Sharks Not Hurricane Proof
In the first two periods, the Sharks spent much of their time chasing the Hurricanes around their defensive zone along with the puck.
Carolina put 16 shots on goal in the first period alone and kept Stalock very busy while the Sharks were desperately trying to find their way into the game. Stalock was able to fend off the first 11 shots he faced. On the 12th shot, it was Jiri Tlusty who was able to score on a semi-breakaway after taking a feed pass from Alexander Semin.
The Sharks, however, would answer back just a minute later on a goal from Martin Havlat who was able to drill a wrister past Carolina goalie Anton Khudobin. From that point, it seemed as if the Sharks had seized the momentum of the game and got better scoring opportunities late in the period. Brent Burns would score his first goal in 19 games with just 32 seconds left in the period as he was also able to get a wrist shot past Khudobin following a feeds from Raffi Torres and James Sheppard.
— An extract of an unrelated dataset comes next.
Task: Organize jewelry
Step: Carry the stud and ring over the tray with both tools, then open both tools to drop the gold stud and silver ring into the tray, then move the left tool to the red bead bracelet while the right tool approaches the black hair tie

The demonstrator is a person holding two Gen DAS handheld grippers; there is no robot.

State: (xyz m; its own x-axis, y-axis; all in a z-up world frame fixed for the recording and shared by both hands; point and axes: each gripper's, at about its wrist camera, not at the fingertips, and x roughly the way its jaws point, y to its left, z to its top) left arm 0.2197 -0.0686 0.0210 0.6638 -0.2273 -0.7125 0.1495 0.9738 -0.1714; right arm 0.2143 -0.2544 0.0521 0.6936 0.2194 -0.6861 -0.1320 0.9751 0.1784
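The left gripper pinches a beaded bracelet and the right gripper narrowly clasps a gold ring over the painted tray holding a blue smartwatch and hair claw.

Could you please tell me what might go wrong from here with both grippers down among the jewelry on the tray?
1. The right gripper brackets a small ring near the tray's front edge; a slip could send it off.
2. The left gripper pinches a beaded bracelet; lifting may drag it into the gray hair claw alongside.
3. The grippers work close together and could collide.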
In the second period, however, it would be more of the same as Carolina again controlled much of the play for the period, holding a 6-2 shot advantage almost 12 minutes into the period. The Hurricanes tied the game with Elias Lindholm scoring at 4:16 of the middle period as he was able to beat Stalock top shelf with a close range wrister. The Sharks would find themselves getting a few scoring opportunities in the period but really nothing to write home about otherwise.
Sharks Can’t Capitalize Late
In the third period, the Sharks seeming controlled the better part of the period and would out-shoot Carolina 16-7. However, despite a few good looks at the net could not really get a good enough shot on goal to beat Khudobin. During the game, the Sharks often times missed passes to men who were open on the ice who may have had a chance to score.
The Sharks also found themselves not able to find decent shooting lanes as many of their shots would find bodies instead of space. They seemed to have some decent momentum even going into the overtime period however would lose that when the Hurricanes became far more aggressive and controlled the play for the final three minutes leading up to their game-winning goal.
Confounding Losses Plague Sharks
The Sharks this season are 0-2-2 against Carolina and Buffalo, having lost both games in overtime at home. The disturbing trend for the Sharks here is that their division rivals in LA and Anaheim have beaten these teams where the Sharks have left six possible points in the standings on the table.
These are points in the standings the Sharks simply cannot get back. Now trailing Anaheim by eight points in the Pacific Division standings, coupled with LA winning their first four games after the Olympic break, the Sharks hopes to catch Anaheim are in serious jeopardy. Meanwhile the Kings have gained three points on the Sharks at the same juncture. The Sharks, with this loss (even though in overtime) continue to struggle against teams who are good candidates not to make the post season.
If the Sharks have any serious aspirations of any kind of post season run whatsoever, it starts with the fact that it is never a good idea to lose to teams that are either seriously slumping or are last in their division. There are certainly no good excuses for it. The Sharks will have to be better than they were here when Sidney Crosby and the Pittsburgh Penguins come calling at the Shark Tank Thursday night.